- **DIRECTIONS**: The line with "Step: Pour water" marks the first line to copy, and the line with "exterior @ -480" marks the last. Transcribe that stretch of the data below exactly, without pictures.

(Records drawn from a dataset)
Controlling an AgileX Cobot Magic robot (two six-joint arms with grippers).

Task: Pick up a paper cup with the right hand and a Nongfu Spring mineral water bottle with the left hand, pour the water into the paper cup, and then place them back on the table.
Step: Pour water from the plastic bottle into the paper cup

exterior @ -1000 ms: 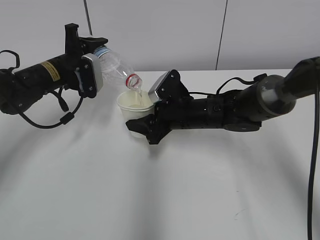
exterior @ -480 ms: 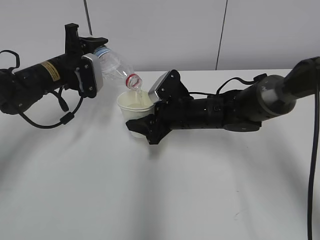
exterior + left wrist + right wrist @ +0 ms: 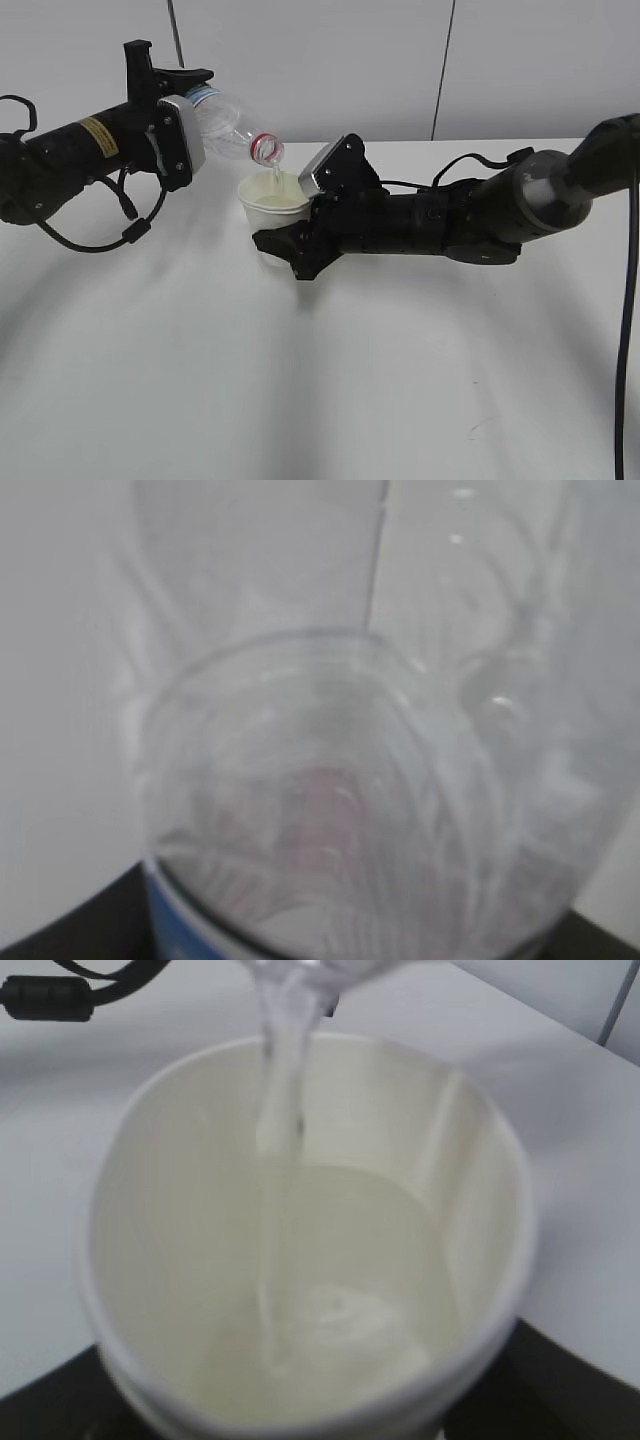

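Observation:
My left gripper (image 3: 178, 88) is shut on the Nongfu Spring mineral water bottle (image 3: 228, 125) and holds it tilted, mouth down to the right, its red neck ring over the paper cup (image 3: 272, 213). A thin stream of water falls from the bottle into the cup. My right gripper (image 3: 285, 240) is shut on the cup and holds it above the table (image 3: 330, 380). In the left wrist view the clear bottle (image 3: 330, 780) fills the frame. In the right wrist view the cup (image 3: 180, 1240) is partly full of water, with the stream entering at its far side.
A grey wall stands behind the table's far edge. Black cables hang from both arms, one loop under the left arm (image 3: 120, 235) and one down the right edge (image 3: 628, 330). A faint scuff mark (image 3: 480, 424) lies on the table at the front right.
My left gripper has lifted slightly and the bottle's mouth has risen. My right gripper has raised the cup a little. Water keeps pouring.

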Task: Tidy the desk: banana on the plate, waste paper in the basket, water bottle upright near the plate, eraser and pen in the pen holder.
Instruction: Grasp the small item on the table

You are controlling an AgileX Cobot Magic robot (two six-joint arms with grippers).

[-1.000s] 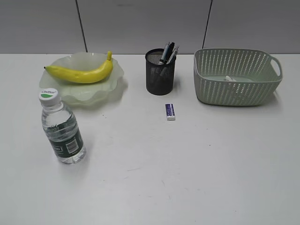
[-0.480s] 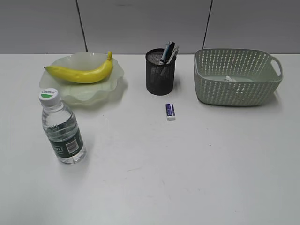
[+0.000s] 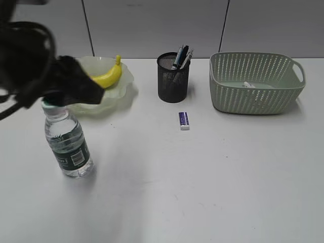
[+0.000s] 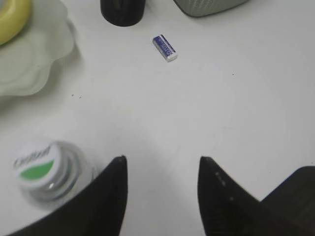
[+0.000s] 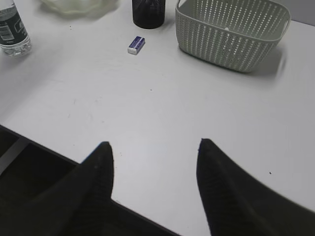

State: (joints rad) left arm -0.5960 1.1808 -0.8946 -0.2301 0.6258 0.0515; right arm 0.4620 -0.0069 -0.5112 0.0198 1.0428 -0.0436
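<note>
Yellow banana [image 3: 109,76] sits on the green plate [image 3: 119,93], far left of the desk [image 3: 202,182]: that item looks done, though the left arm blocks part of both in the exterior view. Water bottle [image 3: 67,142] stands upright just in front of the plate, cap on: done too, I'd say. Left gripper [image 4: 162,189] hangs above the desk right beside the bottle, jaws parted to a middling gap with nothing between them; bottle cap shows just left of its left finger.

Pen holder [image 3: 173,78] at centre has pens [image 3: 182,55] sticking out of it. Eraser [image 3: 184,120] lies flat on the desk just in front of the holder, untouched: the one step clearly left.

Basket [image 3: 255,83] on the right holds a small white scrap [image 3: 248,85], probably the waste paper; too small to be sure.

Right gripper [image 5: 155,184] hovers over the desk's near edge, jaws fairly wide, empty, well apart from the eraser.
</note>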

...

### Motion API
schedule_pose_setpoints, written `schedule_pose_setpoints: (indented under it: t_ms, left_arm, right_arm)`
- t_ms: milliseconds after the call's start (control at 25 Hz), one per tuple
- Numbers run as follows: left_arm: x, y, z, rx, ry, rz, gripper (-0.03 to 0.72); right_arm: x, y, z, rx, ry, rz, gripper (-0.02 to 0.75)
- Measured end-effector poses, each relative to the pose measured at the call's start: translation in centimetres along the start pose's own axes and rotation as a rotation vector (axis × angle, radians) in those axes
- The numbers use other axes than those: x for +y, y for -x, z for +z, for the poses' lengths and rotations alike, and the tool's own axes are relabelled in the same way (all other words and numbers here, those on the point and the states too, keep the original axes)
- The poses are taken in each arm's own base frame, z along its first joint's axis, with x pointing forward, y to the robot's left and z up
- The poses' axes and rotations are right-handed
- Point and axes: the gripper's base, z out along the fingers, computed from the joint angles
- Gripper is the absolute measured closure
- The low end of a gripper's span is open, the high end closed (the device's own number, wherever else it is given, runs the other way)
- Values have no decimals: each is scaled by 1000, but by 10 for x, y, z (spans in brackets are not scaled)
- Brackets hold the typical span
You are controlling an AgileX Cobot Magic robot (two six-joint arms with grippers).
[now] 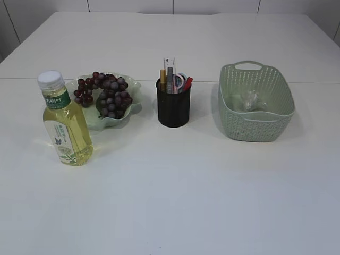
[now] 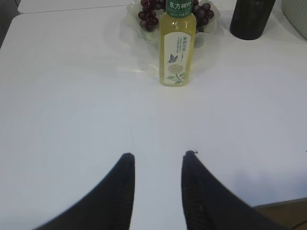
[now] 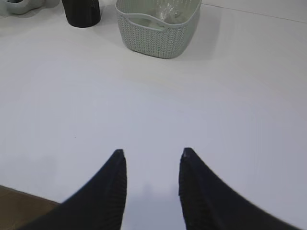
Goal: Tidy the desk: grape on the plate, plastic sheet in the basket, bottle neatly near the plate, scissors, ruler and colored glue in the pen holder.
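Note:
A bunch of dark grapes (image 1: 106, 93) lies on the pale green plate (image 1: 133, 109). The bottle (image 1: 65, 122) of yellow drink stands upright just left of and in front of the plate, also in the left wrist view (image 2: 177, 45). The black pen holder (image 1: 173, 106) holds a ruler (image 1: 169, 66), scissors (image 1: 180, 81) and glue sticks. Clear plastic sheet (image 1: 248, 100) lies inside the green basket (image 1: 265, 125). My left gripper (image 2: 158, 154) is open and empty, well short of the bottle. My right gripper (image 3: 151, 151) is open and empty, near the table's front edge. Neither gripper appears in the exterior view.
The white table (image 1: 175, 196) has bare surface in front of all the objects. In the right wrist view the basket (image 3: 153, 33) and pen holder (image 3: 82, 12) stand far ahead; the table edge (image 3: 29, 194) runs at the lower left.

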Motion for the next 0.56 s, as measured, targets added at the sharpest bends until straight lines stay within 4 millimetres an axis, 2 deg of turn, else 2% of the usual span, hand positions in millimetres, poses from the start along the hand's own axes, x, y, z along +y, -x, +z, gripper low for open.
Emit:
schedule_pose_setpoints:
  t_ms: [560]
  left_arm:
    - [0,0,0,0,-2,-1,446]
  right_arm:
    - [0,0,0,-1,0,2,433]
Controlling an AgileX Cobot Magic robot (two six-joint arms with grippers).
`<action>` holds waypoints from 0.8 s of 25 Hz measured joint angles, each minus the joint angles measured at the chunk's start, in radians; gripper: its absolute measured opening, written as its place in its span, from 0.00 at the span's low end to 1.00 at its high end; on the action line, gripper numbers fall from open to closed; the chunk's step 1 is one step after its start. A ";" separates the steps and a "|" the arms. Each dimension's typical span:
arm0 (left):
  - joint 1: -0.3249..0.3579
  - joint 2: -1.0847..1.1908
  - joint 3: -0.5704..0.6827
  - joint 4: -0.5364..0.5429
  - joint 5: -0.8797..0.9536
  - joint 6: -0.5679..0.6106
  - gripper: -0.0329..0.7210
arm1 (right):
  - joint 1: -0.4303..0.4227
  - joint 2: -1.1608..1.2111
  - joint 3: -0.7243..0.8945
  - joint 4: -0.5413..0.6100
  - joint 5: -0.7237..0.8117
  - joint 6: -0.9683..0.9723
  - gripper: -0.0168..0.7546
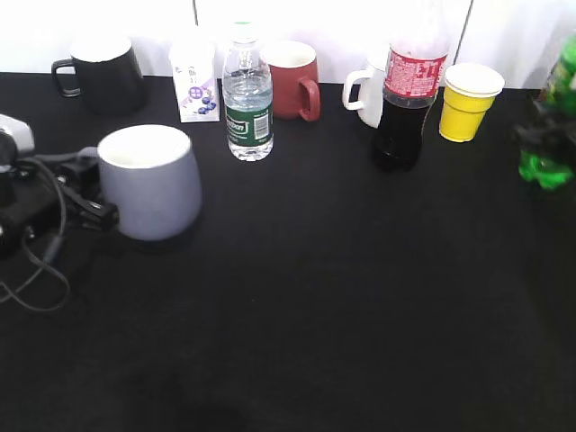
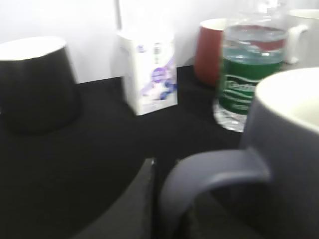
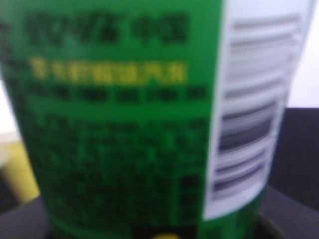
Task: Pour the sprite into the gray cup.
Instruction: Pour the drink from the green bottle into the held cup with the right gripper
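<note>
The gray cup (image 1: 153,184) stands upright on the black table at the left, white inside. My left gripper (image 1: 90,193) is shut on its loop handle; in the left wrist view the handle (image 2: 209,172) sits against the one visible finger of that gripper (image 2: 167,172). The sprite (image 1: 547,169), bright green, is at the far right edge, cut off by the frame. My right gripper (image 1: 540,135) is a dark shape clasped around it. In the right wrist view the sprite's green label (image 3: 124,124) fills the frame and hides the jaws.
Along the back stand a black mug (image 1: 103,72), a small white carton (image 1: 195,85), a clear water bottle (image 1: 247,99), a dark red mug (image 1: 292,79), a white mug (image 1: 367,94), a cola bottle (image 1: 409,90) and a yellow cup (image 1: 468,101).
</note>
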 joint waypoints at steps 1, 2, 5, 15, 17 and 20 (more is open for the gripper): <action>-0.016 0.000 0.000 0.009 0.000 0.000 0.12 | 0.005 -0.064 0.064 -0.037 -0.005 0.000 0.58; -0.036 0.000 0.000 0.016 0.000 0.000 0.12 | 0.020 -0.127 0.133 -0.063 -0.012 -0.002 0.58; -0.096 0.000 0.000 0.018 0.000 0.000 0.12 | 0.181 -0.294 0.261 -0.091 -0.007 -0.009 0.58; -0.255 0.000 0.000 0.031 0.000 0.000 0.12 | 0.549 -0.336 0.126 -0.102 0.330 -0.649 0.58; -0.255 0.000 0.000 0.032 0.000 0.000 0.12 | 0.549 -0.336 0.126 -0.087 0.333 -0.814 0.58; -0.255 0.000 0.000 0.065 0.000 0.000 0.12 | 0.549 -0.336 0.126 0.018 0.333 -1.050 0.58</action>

- **SOLUTION TO THE EXERCISE**:
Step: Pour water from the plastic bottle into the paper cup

exterior @ -1000 ms: 
exterior @ -480 ms: 

There's no more to the answer.